Claims Leakage and the Path to Avoidance

All managed care organizations must operate a high-performing Claims Management. With strict medical loss ratios (MLR) as required by healthcare reform, timeliness provisions, payment accuracy, and constant regulatory requirement changes, covering operating costs pose significant challenges. Cost containment whereby eliminating excess, leakage and waste must be top priority.

The environment is rapidly changing. It doesn’t mean that healthcare will be less complex—indeed, probably the opposite. These changes must be properly evaluated, managed and monitored with a focus on cost control. Claims spend is the main expense for many organizations. As customer expectations, competition and regulatory burdens crunch margins, eradicating claims leakage is critical. Throughput and efficiency are key performance data measurements. Organizations need processes and systems that minimize costs while delivering a high-quality claims experience. Rather, operational silos, as well as ineffective and disparate systems across multiple products lines cause many issues.

What is Claims Leakage?

Claims Leakage is defined as the difference between the actual claim payment made and the amount that would have been paid if more practical claim payment controls had been in place.

Claims is a key driver to a couple of very critical components of your revenue. Everyone is aware of claims as it relates to MLR, but equally important is how the claims data impacts revenue in the forms of HEDIS measures and Star Ratings (year to year composite score). As a component of MLR on the costs side — this drives benefit design; if your medical costs are lower than 85% you need additional benefits.

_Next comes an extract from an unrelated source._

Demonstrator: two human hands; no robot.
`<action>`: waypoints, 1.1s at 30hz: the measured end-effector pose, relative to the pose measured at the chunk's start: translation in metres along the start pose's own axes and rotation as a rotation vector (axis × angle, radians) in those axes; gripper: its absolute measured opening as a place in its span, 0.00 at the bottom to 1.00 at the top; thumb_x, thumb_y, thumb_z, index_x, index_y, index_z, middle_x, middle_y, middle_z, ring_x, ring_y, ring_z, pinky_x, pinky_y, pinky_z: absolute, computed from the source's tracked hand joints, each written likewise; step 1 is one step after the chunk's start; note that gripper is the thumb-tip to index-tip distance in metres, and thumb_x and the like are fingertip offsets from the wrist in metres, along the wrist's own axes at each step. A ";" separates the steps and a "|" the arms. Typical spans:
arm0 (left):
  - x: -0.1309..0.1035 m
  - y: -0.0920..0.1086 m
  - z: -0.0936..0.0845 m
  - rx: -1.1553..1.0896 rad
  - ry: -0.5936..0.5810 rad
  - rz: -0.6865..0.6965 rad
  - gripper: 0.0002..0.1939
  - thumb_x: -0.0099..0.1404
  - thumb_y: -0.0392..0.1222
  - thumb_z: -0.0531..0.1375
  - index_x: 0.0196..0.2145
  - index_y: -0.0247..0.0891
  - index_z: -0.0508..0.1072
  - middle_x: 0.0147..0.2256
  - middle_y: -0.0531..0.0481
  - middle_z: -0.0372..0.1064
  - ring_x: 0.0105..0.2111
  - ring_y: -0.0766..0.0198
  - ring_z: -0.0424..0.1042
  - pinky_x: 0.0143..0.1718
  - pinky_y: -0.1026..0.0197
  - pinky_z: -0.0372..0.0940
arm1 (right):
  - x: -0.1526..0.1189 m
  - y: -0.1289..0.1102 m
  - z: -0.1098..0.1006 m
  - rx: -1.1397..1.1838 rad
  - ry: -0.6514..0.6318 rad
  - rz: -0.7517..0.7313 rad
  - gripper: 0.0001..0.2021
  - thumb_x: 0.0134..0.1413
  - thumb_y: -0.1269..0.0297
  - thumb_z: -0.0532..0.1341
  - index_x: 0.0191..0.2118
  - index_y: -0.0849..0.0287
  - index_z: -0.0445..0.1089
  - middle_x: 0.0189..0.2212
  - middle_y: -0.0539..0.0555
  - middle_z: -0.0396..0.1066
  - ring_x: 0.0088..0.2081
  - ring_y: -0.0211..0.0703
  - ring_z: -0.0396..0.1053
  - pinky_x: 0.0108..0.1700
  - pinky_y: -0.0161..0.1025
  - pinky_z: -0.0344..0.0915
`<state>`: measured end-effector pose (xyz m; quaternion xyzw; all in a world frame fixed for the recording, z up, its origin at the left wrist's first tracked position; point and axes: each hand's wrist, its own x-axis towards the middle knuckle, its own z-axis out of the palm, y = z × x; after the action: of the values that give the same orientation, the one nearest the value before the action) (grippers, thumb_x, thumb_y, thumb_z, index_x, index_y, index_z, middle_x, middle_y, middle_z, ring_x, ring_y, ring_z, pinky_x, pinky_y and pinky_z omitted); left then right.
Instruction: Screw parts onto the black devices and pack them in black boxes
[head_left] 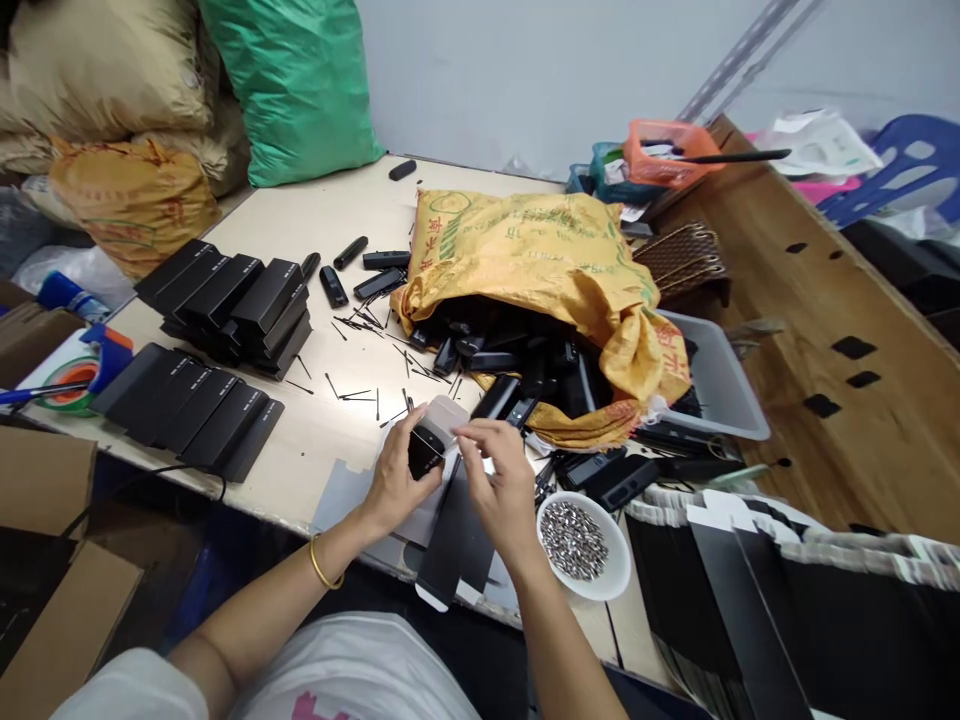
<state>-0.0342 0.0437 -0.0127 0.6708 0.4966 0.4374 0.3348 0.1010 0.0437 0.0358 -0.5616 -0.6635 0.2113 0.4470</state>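
Note:
A small black box (424,452) with a raised pale grey end flap is wrapped in the fingers of my left hand (397,472). My right hand (496,480) is at the flap, its thumb and forefinger near the flap's edge; whether they pinch it is too small to tell. Beneath my hands lies an unfolded black carton (444,548) over grey sheets. Just right of my right hand stands a white bowl (616,572) of small metal pieces. Beyond my hands, a yellow sack (525,240) lies open with black devices (495,362) spilling from its mouth.
Stacked black boxes (217,415) stand at the left. Thin black sticks (360,396) are scattered mid-table. Flat black cartons (705,600) fill the right front, with a grey plastic bin (739,385) behind. A green sack (300,90) and a tape dispenser (112,350) are farther left.

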 end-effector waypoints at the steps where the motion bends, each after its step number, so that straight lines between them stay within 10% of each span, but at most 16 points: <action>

HCC (hierarchal conditions categories) are assigned risk adjustment factors — missing claims information (leaking) could result in diminished Risk adjustment scores — same thing as with HEDIS and Stars — missing claims information means less performance in Stars measure and HEDIS.

Leakage equals wrong payment that went out the door. Bottom line, it can cause you money and rework.

Examples of leakage include:

  • Inappropriate benefit design, including member cost sharing
  • Inaccurate provider pricing and reimbursement methodologies design and updates
  • Missing claims and encounter data
  • General configuration issues: Edit rules, duplicate check, NCCI (national correct coding initiatives) and auto-denial/pay rules
  • Minimal data scrubbing: The number 1 and 2 causes of claims leakage is inaccurate membership information and inaccurate provider information.
  • Lack or poorly designed MUEs (medical unlikely edits), coding and mapping issues, including CPT, modifier guidelines, HCPCS, ICD-9/ICD-10, and all UB04 institutional coding
  • Upcoding — billing for higher level of services while lower level services were
  • Claims submitted by bogus providers
  • Pharmacy claims: Appropriate payment allocation of Medicare drug coverage: Part D versus Part A or Part B payments

How does it stop?

The path to avoidance and some best practices are as follows:

  • Develop a strategy in enhancing claims quality control and oversight activities.
  • Implement quality control auditing through pre-payment auditing reviews.
  • Develop and generate focused exception reports of where the leakage dollars are
  • Invest in strong post-pay detection technology to achieve cost avoidance savings.
  • Develop and implement automated and sophisticated algorithms:
    • Scale
    • Claims Check and Edits
    • Focus on the 5% of the financial leakage

Execution of these best practices and automating each procedural step of the claims cycle results in accurate claims resolution. Monitoring operational performance helps continuously track and trend claims inputs and outputs.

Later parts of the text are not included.